**Problem description**
Starting with the first line and ending with the last, transcribe the data exactly.

**Dataset content**
- Opening Delimiter -
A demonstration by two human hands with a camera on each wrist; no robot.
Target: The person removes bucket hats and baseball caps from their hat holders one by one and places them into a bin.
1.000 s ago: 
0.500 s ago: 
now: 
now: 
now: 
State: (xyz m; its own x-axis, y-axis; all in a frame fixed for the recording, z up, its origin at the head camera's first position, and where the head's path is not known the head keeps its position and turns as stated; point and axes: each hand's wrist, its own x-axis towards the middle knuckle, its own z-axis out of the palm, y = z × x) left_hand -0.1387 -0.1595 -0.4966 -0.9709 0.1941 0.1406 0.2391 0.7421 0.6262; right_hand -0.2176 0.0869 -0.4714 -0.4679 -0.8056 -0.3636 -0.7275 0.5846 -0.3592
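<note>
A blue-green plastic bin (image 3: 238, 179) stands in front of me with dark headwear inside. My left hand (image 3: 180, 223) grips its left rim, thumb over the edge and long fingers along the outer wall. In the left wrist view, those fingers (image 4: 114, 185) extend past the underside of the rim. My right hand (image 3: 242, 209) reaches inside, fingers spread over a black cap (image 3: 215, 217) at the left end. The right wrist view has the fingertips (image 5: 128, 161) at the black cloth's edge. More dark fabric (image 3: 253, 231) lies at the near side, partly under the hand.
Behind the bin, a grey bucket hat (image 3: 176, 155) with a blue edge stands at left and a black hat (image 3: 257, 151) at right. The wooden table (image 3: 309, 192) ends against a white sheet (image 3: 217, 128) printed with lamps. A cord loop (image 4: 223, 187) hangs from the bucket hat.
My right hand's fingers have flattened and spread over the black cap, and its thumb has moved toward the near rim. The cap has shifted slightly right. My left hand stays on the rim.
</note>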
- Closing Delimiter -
**Task answer**
A demonstration by two human hands with a camera on each wrist; no robot.
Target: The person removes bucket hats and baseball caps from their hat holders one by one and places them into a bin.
1.000 s ago: 
0.500 s ago: 
now: 
now: 
now: 
State: (xyz m; its own x-axis, y-axis; all in a frame fixed for the recording, z up, its origin at the head camera's first position, and where the head's path is not known the head keeps its position and turns as stated; point and axes: each hand's wrist, its own x-axis towards the middle knuckle, its own z-axis out of the palm, y = z × x) left_hand -0.1387 -0.1595 -0.4966 -0.9709 0.1941 0.1406 0.2391 0.7421 0.6262; right_hand -0.2176 0.0869 -0.4714 -0.4679 -0.8056 -0.3636 -0.7275 0.5846 -0.3592
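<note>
A blue-green plastic bin (image 3: 238, 179) stands in front of me with dark headwear inside. My left hand (image 3: 180, 223) grips its left rim, thumb over the edge and long fingers along the outer wall. In the left wrist view, those fingers (image 4: 114, 185) extend past the underside of the rim. My right hand (image 3: 242, 209) reaches inside, fingers spread over a black cap (image 3: 215, 217) at the left end. The right wrist view has the fingertips (image 5: 128, 161) at the black cloth's edge. More dark fabric (image 3: 253, 231) lies at the near side, partly under the hand.
Behind the bin, a grey bucket hat (image 3: 176, 155) with a blue edge stands at left and a black hat (image 3: 257, 151) at right. The wooden table (image 3: 309, 192) ends against a white sheet (image 3: 217, 128) printed with lamps. A cord loop (image 4: 223, 187) hangs from the bucket hat.
My right hand's fingers have flattened and spread over the black cap, and its thumb has moved toward the near rim. The cap has shifted slightly right. My left hand stays on the rim.
</note>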

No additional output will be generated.